ブルーリ潰瘍の治療を受けるガーナの子ども。写真提供:ウォルター・ヒューズ
米国バージニア州のロッキーマウント・ロータリー・クラブの会員、ウォルター・ヒューズさんによると、ガーナでは、2010年5月以来、ギニア中感染症の症例が見られていません。今年5月まで症例が出なければ、ガーナでこの寄生虫の繁殖周期が断ち切れたことになります。ただ、国全体でギニア虫感染症が撲滅されたとWHO(世界保健機構)によって公式に断定されるには、症例のない期間が3年間続かなければなりません。
ガーナでの成果が認められたヒューズさんは、レイ・クリンギンスミスRI会長に依頼され、4月7日に米国ボストンで行われる「世界保健デー」の行事で、ロータリーを代表して講演します。ギニア虫感染症撲滅への取り組みで、ロータリー内外でのチームワークがいかに重要なものであったかを、この講演で力説したいと、ヒューズさんは述べます。「今まで達成できたことには、感慨深いものがありますし、レイ会長に選ばれたことを光栄に感じています。ロータリアンがチームとして活動すれば、より高い目標を設定して、必ず達成することができるんです」
6年間に100万ドルを超えるロータリー財団マッチング・グラントが活用されたこのプロジェクトは、カナダ、ガーナ、スイス、米国のロータリー・クラブが支援し、ガーナ北部の僻村で安全な飲み水を提供してきました。井戸や給水施設の設置場所の選択は、ギニア虫撲滅プログラム(米国カーター・センターとガーナ政府の協同プログラム)と協力して行われました。
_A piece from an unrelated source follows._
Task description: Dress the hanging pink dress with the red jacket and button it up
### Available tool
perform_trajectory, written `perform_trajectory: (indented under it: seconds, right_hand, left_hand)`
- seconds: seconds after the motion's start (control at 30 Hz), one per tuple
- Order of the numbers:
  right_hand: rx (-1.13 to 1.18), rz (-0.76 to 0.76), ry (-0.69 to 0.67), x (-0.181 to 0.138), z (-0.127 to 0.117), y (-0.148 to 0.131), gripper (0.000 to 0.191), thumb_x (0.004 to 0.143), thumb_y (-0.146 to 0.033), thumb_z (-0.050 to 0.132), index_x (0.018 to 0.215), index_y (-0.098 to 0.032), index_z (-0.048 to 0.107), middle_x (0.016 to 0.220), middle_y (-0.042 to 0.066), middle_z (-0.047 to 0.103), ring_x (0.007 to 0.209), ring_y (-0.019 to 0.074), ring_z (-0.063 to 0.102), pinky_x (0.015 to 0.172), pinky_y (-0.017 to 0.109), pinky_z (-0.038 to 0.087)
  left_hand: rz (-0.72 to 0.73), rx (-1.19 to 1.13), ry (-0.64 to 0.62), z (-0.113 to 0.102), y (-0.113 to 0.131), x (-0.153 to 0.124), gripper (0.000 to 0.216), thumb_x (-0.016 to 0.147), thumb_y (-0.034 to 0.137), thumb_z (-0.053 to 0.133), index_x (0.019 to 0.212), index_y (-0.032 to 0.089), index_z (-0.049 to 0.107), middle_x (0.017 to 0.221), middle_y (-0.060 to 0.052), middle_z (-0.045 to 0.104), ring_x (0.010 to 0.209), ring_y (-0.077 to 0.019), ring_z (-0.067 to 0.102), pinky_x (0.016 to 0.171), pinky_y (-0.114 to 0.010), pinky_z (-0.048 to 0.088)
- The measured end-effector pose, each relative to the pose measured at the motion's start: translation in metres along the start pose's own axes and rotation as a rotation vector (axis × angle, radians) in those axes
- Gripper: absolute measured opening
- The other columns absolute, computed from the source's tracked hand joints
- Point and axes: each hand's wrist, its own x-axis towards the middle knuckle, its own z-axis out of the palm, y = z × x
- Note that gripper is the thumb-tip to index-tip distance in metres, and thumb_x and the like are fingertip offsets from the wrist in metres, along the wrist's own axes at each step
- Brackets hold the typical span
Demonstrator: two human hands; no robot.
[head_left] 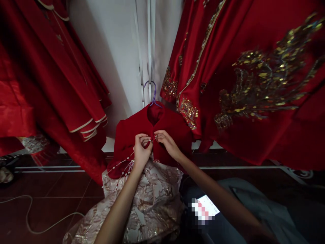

ガーナの人びとは井戸の設置に勇気付けられ、撲滅活動にほかのかたちで参加してくれるようになった、参加クラブとしては、この成功例をを次の目標であるブルーリ潰瘍撲滅に応用したいと考えていると、ヒューズさんは述べています。
この熱帯病の原因となるバクテリアは、結核やハンセン氏病の原因となるバクテリアと同科のものですが、今まであまり注目されておらず、アフリカ西部では増加傾向にあります。
ブルーリ潰瘍は、最初は痛みを伴わない節足という症状を見せますが、悪化すると皮膚の損傷を引き起こします。早期に発見されれば、節足を切除することで比較的簡単に治療できますが、放置されると手足の不自由を奪い、場合によっては切断を余儀なくします。
ブルーリ潰瘍がどのようにしてうつるのかは、研究者の間でもはっきり分かっていませんが、汚染された水や土が関与しているのではないかと考えられています。この病気の撲滅に取り組むため、すでにトーマスビル(米国ノースカロライナ州)とスンヤニ・セントラル(ガーナ)の二つのロータリー・クラブに予算総額19万米ドルのグローバル補助金が承認されており、このプロジェクトでは、ブルーリ潰瘍に関する教育やその予防のほかに、井戸の新設や修理を行います。
疾病予防と治療はロータリー財団の未来の夢計画における重点分野の一つです。